The purpose of the present study is to determine if specific academic models of Web-based semantic analysis can be utilized to provide market price predictions. The study’s design allows for an objective measure of accuracy by comparing predictions against actual market changes. In the study, I explore the application of current “Top-Down” Web service semantic analyzers to distill the various approaches into abstract concepts. I take a common approach of textual content matching and apply it with and without synonym-analysis (a form of spread activation) with promising results.
Using the securities in the Russell 1000 Index (chosen for market liquidity and activity), I collected corresponding news articles from Reuters for 8 months. For each article, I pulled one-minute snapshots of market data for the article’s publishing date and corresponding security. I then divided the news items into two groups: an in-sample learning set and an out-of-sample input set. The in-sample set of news provided “predictions” for price movement and I could contrast this against what the input item actually did in the market.
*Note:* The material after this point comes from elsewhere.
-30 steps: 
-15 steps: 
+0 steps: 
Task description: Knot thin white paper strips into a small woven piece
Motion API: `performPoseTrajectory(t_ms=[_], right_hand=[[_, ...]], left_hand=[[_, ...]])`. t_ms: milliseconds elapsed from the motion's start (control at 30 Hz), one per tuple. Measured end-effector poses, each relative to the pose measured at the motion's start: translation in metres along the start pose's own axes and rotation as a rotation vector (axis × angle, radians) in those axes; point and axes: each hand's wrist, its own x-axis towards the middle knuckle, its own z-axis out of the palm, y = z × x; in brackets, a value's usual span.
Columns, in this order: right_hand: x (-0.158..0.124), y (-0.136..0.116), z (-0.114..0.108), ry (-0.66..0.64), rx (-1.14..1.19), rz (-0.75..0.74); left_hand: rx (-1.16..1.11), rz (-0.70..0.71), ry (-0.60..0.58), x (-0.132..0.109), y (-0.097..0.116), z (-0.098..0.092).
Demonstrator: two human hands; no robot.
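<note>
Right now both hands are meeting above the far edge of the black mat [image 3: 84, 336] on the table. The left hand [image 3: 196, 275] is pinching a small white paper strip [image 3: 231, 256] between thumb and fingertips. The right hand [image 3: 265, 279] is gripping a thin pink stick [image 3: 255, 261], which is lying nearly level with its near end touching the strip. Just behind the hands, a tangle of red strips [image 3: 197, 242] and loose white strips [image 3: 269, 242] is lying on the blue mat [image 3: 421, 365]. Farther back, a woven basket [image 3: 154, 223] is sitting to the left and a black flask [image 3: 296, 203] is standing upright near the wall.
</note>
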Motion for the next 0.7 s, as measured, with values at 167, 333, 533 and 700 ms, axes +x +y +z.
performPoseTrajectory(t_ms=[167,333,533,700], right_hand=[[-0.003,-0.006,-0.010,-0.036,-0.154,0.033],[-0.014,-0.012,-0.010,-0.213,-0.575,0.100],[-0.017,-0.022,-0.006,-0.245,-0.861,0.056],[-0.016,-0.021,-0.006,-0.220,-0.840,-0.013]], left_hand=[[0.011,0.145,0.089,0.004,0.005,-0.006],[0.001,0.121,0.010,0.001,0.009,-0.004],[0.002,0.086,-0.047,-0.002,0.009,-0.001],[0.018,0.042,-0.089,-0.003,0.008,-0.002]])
Simple semantic analysis produced encouraging results with a rate of return (profit) better than random for shorter hold durations (one to five minutes). A synonym-based strategy showed a stronger return for longer hold periods (thirty to forty-five minutes). Both strategies performed better than a random matching approach, which lost money for every hold duration. These results show potential for similar and broader market analysis using established academic models of semantic Web analysis.